Coyotes have resided in the Bronx since 1994, and today there are four breeding pairs documented by wildlife researchers in that borough of the Big Apple. Making their way from the Bronx, which is situated on the mainland adjacent to some significant greenbelts in Westchester County, and across the Harlem and East Rivers to Manhattan Island and Long Island is a bit more challenging. But neither is an insurmountable obstacle for this wily and adaptable creature.
Off the tip of the other end of Long Island lies Fishers Island, another home to coyotes including at least one breeding pair. This small island, although situated much closer to (within two miles of) the Connecticut and Rhode Island mainland, is a portion the Town of Southold and Suffolk County. Fishers Island’s closest point on Long Island is Orient, 11 miles away. That route includes an archipelago of small islands with a maximum open water span of 4.6 miles and strong currents at “The Race” and “Plum Gut.” Even utilizing the archipelago of islands as resting and feeding stops, it is a formidable swim for a coyote.
Out here on the South Fork, an apparently solo coyote was first sighted in 2011 by Scott McMahon north of Water Mill and photographed by Rick Wesnofske two years later in 2013. It has been photographed and videoed several times since between there and Wainscott, including a video shot this year just north of Southampton Village.
Is this a single individual, or has another coyote made a home on the East End? Dell Cullum, a professional photographer who is very knowledgeable and experienced in wildlife matters, and one of the few people who had photographed the South Fork coyote, surmises that the photos are of the same individual. Depending on how old the coyote was when it reached the South Fork, it is at least seven years old. Will it hang on until a mate arrives?
It is simply a matter of time before this wily and adaptable creature thrives here on Long Island, where a huge banquet of deer, geese, feral cats, raccoons and rodents awaits.
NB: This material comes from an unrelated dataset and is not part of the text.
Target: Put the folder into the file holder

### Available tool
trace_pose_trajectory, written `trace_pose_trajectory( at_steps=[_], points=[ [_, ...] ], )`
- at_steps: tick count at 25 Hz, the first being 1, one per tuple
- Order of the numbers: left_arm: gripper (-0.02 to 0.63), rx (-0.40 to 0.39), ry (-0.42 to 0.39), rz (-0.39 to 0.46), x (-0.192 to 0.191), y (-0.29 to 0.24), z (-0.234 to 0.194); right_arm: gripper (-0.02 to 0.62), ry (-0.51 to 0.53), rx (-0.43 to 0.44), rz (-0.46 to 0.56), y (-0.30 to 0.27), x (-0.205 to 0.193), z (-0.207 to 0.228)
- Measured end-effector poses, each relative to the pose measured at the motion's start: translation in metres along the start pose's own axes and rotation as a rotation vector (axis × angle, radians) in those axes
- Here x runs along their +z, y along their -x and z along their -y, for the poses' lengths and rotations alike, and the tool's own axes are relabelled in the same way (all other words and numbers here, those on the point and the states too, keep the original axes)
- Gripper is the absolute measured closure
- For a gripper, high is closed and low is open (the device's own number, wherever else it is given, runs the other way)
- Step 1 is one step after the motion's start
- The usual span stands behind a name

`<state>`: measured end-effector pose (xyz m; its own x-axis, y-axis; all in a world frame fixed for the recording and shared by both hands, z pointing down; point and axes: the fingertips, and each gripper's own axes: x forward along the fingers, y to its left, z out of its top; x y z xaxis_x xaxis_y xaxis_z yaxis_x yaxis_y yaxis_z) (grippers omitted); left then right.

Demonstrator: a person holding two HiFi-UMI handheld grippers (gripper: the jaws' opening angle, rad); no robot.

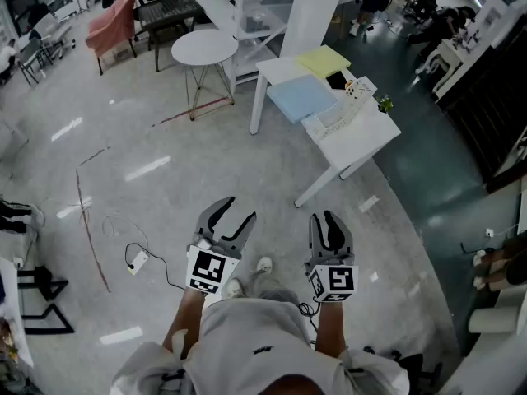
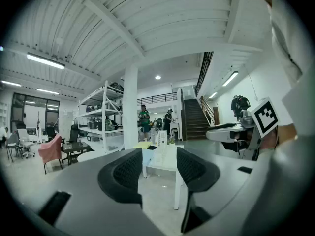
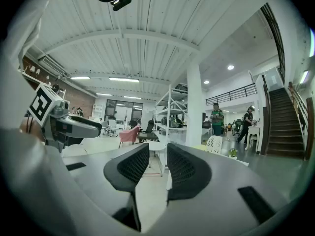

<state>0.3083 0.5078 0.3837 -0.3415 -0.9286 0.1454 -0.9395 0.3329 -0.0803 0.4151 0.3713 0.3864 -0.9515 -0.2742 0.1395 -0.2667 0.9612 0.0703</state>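
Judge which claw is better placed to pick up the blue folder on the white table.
Right, marginally. Both are empty and far from the table; the blue folder lies ahead on the side of the right claw. The left claw is open, the right shut, so it must open first.

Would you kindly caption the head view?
Left gripper open, right gripper shut, facing the white table with blue folder and file holder.

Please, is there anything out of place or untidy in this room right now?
Only one small thing: a white plug block with a thin loose cable lies on the grey floor at the person's left, where someone could trip on it. Nothing on the white table looks spilled or fallen.
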Motion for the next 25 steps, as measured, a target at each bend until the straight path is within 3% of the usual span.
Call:
trace_pose_trajectory(
  at_steps=[13,25],
  points=[
    [0.382,0.004,0.010,-0.010,-0.004,-0.003,0.006,0.476,-0.040,0.014,0.008,0.005,-0.008,-0.001],
    [0.393,0.019,0.010,-0.036,-0.002,-0.105,-0.006,0.476,-0.060,0.048,-0.001,-0.069,-0.014,0.070]
  ],
)
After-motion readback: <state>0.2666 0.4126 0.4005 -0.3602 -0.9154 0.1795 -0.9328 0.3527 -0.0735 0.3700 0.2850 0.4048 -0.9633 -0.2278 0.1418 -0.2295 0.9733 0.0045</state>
This raises some interesting questions that a group of wildlife biologists from the American Museum of Natural History, Hofstra University, and Brookhaven National Laboratory hope to answer by establishing some ecological monitoring stations throughout the island.
What types of habitats will the coyotes initially utilize on Long Island? What impacts will they have on our deer population, and what will be the cascade impact on the vegetation deer browse and the ticks that use deer as a host? Will our red fox population decline, will it cease its wild fluctuation cycles, and will we continue to witness the dramatic cases of mange among our red foxes? Will our feral cat colonies disappear? Will the coyote hinder ground nesting birds and shorebirds through predation, or will they help these species by reducing fox, feral cat and raccoon predators?
And how will Long Islanders deal with this new species? One of the biggest challenges the “trickster” faces here are the folks who feel that wildlife need handouts. Feeding coyotes can result in some serious problems. As with all our non-domesticated fauna, keep the “wild” in wildlife and please refrain from feeding them.